[PROBLEM STATEMENT]
Check each line of the data for "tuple", and copy the ones that have it.

(Recorded data)
Start of Block

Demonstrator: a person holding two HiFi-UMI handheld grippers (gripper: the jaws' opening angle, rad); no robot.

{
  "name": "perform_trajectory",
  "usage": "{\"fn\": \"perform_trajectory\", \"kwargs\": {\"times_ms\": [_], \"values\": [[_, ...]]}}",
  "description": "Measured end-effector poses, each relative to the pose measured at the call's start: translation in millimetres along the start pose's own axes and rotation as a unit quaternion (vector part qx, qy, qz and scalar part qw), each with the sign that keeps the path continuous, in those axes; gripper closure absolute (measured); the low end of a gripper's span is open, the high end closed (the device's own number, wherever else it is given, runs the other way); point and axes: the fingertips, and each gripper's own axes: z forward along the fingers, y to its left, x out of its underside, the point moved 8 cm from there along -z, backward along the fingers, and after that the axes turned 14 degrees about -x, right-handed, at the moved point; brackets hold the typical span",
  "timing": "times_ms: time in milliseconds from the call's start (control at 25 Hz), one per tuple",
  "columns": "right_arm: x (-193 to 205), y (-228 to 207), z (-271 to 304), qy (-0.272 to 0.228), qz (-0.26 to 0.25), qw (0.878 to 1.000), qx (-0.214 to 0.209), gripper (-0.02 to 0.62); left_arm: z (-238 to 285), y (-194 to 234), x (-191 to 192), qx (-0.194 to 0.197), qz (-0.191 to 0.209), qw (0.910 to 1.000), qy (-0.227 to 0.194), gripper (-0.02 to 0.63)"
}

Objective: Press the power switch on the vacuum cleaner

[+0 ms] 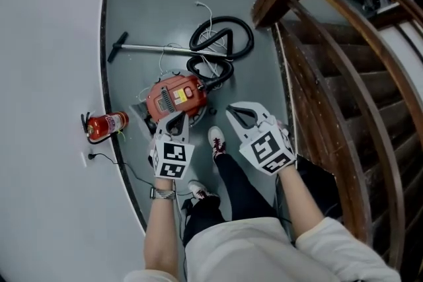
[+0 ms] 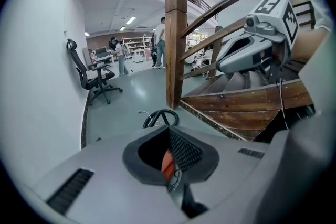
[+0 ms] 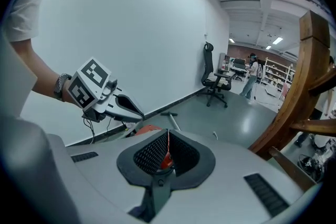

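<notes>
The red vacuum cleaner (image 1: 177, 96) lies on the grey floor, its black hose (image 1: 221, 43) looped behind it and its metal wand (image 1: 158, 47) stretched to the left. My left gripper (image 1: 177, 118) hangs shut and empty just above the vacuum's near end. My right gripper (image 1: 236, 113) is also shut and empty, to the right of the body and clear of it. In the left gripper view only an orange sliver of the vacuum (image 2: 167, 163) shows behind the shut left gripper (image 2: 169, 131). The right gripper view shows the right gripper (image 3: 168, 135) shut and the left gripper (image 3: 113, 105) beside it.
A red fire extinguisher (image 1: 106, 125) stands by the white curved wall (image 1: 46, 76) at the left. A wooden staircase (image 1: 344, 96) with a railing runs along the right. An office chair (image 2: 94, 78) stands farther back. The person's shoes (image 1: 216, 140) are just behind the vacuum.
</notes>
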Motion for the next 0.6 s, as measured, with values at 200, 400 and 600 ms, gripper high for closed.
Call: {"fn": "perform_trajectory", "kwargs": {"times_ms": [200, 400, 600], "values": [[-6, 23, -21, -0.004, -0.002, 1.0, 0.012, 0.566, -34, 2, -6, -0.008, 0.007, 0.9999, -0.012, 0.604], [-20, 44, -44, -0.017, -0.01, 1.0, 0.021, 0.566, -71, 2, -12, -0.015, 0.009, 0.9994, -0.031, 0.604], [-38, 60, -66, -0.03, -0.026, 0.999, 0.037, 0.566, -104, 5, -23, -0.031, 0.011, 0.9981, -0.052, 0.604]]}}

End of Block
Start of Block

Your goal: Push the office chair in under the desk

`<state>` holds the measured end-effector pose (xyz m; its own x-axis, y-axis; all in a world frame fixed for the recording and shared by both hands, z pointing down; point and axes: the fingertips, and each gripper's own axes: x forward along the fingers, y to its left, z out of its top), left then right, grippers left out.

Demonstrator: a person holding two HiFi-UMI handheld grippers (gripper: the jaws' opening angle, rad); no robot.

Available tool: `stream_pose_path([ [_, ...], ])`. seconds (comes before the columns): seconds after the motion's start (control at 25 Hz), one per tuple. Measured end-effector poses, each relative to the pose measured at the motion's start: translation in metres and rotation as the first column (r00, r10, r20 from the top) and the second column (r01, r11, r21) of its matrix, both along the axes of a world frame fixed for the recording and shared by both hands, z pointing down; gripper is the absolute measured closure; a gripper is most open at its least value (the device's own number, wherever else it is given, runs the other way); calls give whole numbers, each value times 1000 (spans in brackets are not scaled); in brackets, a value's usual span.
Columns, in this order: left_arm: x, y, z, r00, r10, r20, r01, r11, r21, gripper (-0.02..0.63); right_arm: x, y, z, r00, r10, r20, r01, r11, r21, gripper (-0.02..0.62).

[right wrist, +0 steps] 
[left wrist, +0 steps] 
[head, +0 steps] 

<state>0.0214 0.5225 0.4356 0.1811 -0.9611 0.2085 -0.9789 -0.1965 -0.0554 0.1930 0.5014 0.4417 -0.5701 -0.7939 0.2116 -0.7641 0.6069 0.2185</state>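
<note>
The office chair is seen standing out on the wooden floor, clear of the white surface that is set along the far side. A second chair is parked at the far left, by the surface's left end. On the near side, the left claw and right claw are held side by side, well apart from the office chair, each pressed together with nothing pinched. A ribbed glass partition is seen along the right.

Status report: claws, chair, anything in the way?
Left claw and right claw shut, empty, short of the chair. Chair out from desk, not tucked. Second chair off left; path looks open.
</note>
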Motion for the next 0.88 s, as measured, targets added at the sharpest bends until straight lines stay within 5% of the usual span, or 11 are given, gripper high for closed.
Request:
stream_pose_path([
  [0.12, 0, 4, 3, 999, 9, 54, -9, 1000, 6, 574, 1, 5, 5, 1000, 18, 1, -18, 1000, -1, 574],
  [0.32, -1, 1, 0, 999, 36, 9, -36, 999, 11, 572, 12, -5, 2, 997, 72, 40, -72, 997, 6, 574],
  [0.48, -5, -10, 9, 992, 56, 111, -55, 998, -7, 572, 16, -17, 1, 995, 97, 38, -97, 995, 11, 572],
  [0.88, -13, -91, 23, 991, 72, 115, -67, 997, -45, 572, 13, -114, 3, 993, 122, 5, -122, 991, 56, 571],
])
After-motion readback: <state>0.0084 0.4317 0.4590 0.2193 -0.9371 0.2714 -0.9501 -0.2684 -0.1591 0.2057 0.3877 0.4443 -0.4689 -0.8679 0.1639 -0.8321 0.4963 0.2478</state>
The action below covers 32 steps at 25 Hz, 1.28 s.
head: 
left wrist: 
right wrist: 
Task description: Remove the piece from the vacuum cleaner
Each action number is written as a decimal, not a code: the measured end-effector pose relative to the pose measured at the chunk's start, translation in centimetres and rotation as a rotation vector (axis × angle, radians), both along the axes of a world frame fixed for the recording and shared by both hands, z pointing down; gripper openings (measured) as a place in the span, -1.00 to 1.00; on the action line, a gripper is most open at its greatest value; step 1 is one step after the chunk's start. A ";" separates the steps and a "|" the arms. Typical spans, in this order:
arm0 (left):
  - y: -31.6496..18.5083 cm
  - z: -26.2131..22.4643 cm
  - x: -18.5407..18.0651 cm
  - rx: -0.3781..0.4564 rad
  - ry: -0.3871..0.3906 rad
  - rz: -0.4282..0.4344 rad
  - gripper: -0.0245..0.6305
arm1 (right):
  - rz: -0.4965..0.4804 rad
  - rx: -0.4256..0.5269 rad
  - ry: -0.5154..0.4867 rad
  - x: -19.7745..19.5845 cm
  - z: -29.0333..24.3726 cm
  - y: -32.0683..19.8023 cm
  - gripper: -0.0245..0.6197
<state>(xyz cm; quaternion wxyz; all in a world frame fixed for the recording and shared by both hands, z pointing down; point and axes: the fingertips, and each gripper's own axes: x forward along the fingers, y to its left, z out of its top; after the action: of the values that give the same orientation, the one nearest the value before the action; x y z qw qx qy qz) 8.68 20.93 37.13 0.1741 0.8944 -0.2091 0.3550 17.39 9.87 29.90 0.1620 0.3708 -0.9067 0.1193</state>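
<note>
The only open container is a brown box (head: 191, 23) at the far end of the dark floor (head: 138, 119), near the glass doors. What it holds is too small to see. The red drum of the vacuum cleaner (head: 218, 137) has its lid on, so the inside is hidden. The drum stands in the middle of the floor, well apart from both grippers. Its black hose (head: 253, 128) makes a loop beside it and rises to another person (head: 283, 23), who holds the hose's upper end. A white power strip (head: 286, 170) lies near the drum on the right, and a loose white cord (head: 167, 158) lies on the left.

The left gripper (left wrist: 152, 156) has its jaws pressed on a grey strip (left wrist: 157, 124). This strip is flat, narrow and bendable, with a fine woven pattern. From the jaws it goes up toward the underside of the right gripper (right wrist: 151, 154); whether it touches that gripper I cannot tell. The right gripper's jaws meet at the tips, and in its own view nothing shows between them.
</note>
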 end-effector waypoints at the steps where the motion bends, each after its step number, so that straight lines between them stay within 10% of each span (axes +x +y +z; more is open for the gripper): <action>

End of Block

[RESPONSE AREA]
  "timing": "times_ms: time in milliseconds from the call's start (control at 25 Hz), one per tuple",
Available tool: `stream_pose_path([ [_, ...], ])`. seconds (comes before the columns): seconds after the motion's start (control at 25 Hz), one per tuple. Measured end-effector poses, each relative to the pose measured at the motion's start: translation in metres and rotation as the first column (r00, r10, r20 from the top) and the second column (r01, r11, r21) of its matrix, both along the axes of a world frame fixed for the recording and shared by both hands, z pointing down; gripper is the absolute measured closure; a gripper is most open at its least value (the device's own number, wherever else it is given, runs the other way); calls give whole numbers, each value times 1000 (spans in brackets are not scaled); in brackets, a value's usual span.

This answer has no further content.